(Listed entries):
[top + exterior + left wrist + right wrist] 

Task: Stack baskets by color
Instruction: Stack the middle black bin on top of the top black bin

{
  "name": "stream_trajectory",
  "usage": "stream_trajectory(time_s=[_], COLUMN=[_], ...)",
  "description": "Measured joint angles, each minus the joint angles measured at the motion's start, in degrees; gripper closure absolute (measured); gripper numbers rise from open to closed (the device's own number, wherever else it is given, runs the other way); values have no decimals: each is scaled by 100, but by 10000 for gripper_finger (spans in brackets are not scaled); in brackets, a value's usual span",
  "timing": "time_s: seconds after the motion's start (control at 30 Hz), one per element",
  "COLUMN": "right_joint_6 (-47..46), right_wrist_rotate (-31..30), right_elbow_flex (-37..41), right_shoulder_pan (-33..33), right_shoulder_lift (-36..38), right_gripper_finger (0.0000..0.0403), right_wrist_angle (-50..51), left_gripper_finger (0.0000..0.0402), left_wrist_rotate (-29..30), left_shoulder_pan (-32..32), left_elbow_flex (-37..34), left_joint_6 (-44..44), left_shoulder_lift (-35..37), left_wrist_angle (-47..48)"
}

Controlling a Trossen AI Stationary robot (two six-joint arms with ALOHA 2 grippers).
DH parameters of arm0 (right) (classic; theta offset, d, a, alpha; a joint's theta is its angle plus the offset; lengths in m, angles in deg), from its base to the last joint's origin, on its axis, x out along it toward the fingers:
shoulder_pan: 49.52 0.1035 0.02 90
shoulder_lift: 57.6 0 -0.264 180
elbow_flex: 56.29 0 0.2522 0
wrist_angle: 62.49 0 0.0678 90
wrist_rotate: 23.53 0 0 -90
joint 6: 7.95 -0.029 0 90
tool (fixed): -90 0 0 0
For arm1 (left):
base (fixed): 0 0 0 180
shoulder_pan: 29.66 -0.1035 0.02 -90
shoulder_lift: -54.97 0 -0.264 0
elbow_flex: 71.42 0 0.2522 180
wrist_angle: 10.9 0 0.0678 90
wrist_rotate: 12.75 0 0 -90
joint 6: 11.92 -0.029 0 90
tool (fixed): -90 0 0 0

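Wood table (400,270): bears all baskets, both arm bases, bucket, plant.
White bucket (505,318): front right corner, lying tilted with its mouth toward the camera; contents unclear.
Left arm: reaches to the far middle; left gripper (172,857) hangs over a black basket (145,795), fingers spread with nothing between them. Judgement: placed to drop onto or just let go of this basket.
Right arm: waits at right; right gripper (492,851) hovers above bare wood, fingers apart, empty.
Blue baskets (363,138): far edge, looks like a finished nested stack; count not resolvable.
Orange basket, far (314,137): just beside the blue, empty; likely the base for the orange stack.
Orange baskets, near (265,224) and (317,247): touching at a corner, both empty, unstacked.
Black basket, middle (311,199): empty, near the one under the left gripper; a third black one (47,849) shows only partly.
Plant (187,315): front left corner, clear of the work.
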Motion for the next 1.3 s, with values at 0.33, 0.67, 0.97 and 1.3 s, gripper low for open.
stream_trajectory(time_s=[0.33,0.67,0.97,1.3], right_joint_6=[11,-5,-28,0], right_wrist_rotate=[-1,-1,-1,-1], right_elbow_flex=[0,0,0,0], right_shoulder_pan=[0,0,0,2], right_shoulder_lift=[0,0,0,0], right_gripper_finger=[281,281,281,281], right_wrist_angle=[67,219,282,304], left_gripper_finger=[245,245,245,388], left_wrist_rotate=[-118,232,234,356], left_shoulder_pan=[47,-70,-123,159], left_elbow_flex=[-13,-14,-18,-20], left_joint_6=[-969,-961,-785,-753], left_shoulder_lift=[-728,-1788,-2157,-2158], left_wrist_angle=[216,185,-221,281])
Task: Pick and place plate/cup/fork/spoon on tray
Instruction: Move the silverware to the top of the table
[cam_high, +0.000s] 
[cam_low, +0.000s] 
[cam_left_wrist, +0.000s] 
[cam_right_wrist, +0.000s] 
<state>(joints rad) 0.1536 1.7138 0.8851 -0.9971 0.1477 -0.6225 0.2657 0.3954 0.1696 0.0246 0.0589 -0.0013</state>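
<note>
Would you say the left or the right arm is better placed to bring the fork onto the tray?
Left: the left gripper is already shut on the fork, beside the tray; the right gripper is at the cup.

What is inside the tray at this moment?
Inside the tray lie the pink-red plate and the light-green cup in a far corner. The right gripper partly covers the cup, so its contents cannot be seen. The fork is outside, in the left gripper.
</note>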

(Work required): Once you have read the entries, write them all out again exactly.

(Task result):
[top + exterior + left wrist + right wrist] 

Task: Stack baskets by color
Instruction: Stack the middle black bin on top of the top black bin

{
  "name": "stream_trajectory",
  "usage": "stream_trajectory(time_s=[_], COLUMN=[_], ...)",
  "description": "Measured joint angles, each minus the joint angles measured at the motion's start, in degrees; gripper closure absolute (measured); gripper numbers rise from open to closed (the device's own number, wherever else it is given, runs the other way); values have no decimals: each is scaled by 100, but by 10000 for gripper_finger (spans in brackets are not scaled); in brackets, a value's usual span",
  "timing": "time_s: seconds after the motion's start (control at 30 Hz), one per element",
  "COLUMN": "right_joint_6 (-47..46), right_wrist_rotate (-31..30), right_elbow_flex (-37..41), right_shoulder_pan (-33..33), right_shoulder_lift (-36..38), right_gripper_finger (0.0000..0.0403), right_wrist_angle (-50..51), left_gripper_finger (0.0000..0.0402), left_wrist_rotate (-29..30), left_shoulder_pan (-32..32), left_elbow_flex (-37..34), left_joint_6 (-44..44), left_shoulder_lift (-35..37), left_wrist_angle (-47..48)"
}

Controlling a Trossen AI Stationary robot (two six-joint arms with ALOHA 2 grippers).
DH parameters of arm0 (right) (classic; theta offset, d, a, alpha; a joint's theta is its angle plus the offset; lengths in m, angles in deg), from its base to the last joint's origin, on its axis, x out along it toward the fingers:
shoulder_pan: 49.52 0.1035 0.02 90
shoulder_lift: 57.6 0 -0.264 180
elbow_flex: 56.29 0 0.2522 0
wrist_angle: 62.49 0 0.0678 90
wrist_rotate: 23.53 0 0 -90
joint 6: 7.95 -0.029 0 90
tool (fixed): -90 0 0 0
For arm1 (left):
base (fixed): 0 0 0 180
shoulder_pan: 29.66 -0.1035 0.02 -90
shoulder_lift: -54.97 0 -0.264 0
elbow_flex: 71.42 0 0.2522 180
wrist_angle: 10.9 0 0.0678 90
wrist_rotate: 12.75 0 0 -90
joint 6: 11.92 -0.029 0 90
tool (fixed): -90 0 0 0

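Wood table (400,270): bears all baskets, both arm bases, bucket, plant.
White bucket (505,318): front right corner, lying tilted with its mouth toward the camera; contents unclear.
Left arm: reaches to the far middle; left gripper (172,857) hangs over a black basket (145,795), fingers spread with nothing between them. Judgement: placed to drop onto or just let go of this basket.
Right arm: waits at right; right gripper (492,851) hovers above bare wood, fingers apart, empty.
Blue baskets (363,138): far edge, looks like a finished nested stack; count not resolvable.
Orange basket, far (314,137): just beside the blue, empty; likely the base for the orange stack.
Orange baskets, near (265,224) and (317,247): touching at a corner, both empty, unstacked.
Black basket, middle (311,199): empty, near the one under the left gripper; a third black one (47,849) shows only partly.
Plant (187,315): front left corner, clear of the work.
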Motion for the next 1.3 s, with values at 0.33, 0.67, 0.97 and 1.3 s, gripper low for open.
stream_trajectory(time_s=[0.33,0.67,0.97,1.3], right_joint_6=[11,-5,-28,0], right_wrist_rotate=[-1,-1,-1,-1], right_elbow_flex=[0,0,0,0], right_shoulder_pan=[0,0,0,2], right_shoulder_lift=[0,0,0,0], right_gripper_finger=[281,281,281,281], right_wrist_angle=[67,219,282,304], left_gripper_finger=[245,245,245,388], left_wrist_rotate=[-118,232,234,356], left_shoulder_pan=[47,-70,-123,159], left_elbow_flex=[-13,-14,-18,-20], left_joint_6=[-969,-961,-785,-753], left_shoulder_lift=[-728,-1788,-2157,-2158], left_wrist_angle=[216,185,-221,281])
Task: Pick and place plate/cup/fork/spoon on tray
Instruction: Move the silverware to the top of the table
[cam_high, +0.000s] 
[cam_low, +0.000s] 
[cam_left_wrist, +0.000s] 
[cam_right_wrist, +0.000s] 
<state>(joints rad) 0.1536 1.7138 0.8851 -0.9971 0.1477 -0.6225 0.2657 0.3954 0.1696 0.0246 0.0589 -0.0013</state>
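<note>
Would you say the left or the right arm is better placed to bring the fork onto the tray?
Left: the left gripper is already shut on the fork, beside the tray; the right gripper is at the cup.

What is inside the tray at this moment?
Inside the tray lie the pink-red plate and the light-green cup in a far corner. The right gripper partly covers the cup, so its contents cannot be seen. The fork is outside, in the left gripper.
</note>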

This output has come to an end.